The board of Ama, the collection company that in recent years has been dogged by inefficiency and corruption scandals, stepped down Monday over a dispute with the city council—just 100 days after it took over.

The previous board had been sacked in February by Rome mayor Virginia Raggi, who has come under intense pressure for the Eternal City's overflowing bins, which regularly attract seagulls, and, in some suburbs, wild boar.

"The chaos in which Ama finds itself, with the umpteenth resignation of the umpteenth Board of Directors... worries Rome's Order of Doctors", the organisation's president and deputy, Antonio Magi and Pierluigi Bartoletti, said in a note.

"Piles of rubbish in every street, near schools, hospitals, public places... risk creating a health emergency," they said.

Anaci, the national association of condominium administrators, said Monday it had received 12,000 requests for rodent exterminations between May and September—three times more than it usually does over the summer period.

Rome's chief physician Antonio Magi had issued a "hygiene alert" in July, telling AFP there was a risk of disease spreading through the faeces of insects and animals banqueting on rotting waste.

Big problems

The capital only has one waste processing plant, which is buckling under the strain.

"Within 15 days the city is going to have big problems," Ama's outgoing managing director Paolo Longoni said Wednesday.

Longoni and his fellow board members' departures marks the sixth time the board has changed in three years.

Raggi, a member of the anti-establishment Five Star Movement, became the capital's first female mayor in 2016 by tapping into anger over corruption scandals—in particular the infiltration of crime families in the city's waste management system.

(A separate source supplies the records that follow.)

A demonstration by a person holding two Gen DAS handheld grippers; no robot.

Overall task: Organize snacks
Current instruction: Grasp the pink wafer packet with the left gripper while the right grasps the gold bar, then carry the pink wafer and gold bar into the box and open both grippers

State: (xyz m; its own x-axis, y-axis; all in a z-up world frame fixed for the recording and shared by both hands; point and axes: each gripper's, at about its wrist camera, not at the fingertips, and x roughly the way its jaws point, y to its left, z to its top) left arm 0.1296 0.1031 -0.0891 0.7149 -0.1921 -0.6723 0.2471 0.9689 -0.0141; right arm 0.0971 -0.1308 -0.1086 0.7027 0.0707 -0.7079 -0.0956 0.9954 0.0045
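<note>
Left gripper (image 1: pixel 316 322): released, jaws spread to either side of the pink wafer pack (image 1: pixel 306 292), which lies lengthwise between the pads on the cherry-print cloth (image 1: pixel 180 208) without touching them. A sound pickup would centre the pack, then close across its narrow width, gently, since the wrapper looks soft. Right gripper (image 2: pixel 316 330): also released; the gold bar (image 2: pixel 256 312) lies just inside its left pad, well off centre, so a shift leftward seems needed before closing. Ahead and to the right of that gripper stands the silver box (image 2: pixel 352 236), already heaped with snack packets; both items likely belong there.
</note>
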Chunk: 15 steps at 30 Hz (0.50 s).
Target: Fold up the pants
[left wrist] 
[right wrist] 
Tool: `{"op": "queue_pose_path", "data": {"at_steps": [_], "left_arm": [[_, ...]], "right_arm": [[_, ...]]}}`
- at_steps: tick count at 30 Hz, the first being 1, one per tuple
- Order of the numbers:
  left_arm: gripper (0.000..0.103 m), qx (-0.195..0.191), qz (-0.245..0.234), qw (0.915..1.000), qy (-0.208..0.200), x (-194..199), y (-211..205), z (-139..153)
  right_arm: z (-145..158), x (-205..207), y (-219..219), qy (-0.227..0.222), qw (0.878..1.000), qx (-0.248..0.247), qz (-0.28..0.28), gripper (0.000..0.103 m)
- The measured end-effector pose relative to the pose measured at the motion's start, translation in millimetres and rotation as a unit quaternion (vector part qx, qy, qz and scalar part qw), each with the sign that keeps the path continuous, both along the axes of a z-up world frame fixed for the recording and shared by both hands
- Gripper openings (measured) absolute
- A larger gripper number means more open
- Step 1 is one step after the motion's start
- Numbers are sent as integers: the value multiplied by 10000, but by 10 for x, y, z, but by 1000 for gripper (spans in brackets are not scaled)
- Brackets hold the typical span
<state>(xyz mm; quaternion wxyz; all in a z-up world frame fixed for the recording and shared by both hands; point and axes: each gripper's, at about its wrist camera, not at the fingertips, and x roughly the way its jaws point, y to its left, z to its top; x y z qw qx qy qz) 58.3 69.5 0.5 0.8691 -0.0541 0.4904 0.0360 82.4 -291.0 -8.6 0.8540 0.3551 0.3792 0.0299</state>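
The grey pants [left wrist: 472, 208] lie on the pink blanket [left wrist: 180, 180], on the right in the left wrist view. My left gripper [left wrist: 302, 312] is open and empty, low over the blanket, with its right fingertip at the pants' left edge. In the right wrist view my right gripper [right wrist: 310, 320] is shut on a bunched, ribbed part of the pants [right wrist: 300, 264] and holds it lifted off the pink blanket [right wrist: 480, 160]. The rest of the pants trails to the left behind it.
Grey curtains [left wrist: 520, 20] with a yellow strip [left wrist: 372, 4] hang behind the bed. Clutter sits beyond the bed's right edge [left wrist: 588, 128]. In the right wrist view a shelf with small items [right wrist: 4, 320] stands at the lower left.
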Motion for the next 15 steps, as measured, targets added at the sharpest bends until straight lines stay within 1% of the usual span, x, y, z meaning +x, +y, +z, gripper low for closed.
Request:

In April this year she defended herself against accusations she had failed to turn the situation around, saying Rome was "under attack" from mobsters determined not to release their grip on a lucrative sector.

Her comments followed several large blazes at waste treatment plants and hundreds of bins set alight across the city.

Crime families in Italy have long held control over large parts of the country's waste management systems.

In 2014 the capital was shaken by revelations that the city administration had, for years, been infiltrated by a mafia-style network which syphoned off millions of euros destined for public services.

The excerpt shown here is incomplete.